Found programs: Natural Science Research Project of Anhui Educational Committee (No.2023AH010084); Open Fund of the Joint Research Center for Occupational Medicine and Health, Institute of Health and Medicine, Hefei Comprehensive National Science Center (No. OMH-2023-07)
Authors:Hu Runlin,Wu Wenyong
Keywords:NETosis; cell death; gastric cancer; long non-coding RNA; prognostic model; prognosis of tumor
DOI:专辑:医药卫生科技
〔Abstract〕 To construct a prognostic model for gastric cancer using NETosis-related long non-coding RNAs (lncRNAs) and to investigate their expression and functional roles in gastric cancer progression. Methods Data from gastric cancer patients were obtained from the TCGA database, and 85 NETosis-related genes were identified from the GeneCards database. NETosis-associated lncRNAs were screened using Pearson correlation analysis. A lncRNA-based prognostic model was constructed and evaluated through survival analysis, ROC curves,C-index, and nomogram analysis. Differences in gene set enrichment between high- and low-risk groups were further explored. Additionally, RT-qPCR was performed to validate lncRNA expression in gastric cancer patients,and the CCLE database was utilized to investigate lncRNA expression across various tumor cell lines. Results A risk prognostic model for gastric cancer was constructed using 12 lncRNAs. Based on risk scores, samples were stratified into high- and low-risk groups across multiple datasets. Validation results demonstrated significantly worse survival outcomes in the high-risk group compared to the low-risk group, with excellent predictive performance of the model (AUC = 0.758, 95% CI: 0.688-0.828). Gene set enrichment analysis revealed that the high-risk group was enriched in gene sets strongly associated with inflammatory progression, whereas the low-risk group showed enrichment in gene sets related to normal DNA function. RT-qPCR confirmed differential expression of lncRNAs between tumor and adjacent normal tissues (P < 0.001). Furthermore, analysis of the CCLE database indicated substantial variations in lncRNA expression across different tumor cell lines.

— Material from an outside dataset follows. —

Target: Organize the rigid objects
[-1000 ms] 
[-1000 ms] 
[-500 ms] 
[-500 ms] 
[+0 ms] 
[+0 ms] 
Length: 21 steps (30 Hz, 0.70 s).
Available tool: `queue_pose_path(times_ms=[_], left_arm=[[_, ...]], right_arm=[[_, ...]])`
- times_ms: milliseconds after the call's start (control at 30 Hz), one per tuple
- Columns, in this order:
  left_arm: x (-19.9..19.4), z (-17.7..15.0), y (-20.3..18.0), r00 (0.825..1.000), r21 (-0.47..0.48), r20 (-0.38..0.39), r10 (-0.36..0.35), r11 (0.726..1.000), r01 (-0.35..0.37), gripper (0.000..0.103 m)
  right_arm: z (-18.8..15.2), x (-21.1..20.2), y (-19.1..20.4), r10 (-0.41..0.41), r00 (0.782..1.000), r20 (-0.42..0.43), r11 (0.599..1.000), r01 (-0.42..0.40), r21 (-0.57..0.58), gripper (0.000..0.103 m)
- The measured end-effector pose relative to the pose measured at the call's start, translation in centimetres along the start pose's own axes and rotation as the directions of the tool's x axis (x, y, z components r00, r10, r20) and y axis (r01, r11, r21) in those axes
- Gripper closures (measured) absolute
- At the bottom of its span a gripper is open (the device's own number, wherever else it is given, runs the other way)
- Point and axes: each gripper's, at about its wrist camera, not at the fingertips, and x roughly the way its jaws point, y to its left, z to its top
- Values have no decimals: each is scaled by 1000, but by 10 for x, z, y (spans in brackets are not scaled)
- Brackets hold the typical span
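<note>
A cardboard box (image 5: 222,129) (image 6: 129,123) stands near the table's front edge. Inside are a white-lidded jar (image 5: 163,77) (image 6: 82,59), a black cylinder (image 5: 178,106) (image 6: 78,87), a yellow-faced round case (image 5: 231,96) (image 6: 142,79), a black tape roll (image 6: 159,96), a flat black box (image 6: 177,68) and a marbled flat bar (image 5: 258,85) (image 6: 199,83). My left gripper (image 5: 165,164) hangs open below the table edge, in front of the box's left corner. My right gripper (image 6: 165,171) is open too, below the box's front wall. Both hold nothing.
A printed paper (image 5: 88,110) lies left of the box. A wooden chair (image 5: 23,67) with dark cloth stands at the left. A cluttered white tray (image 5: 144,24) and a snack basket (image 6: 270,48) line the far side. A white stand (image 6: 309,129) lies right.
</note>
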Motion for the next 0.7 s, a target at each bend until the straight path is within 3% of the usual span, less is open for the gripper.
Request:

Conclusion The prognostic model constructed with 12 lncRNAs demonstrates potential for assessing prognosis and immune status in gastric cancer patients. Gene enrichment analysis provides insights into further mechanistic studies on NETosis. The differential expression of lncRNAs between cancerous and normal tissues, as well as across tumor cell lines, may inform novel subtype classification and therapeutic strategies.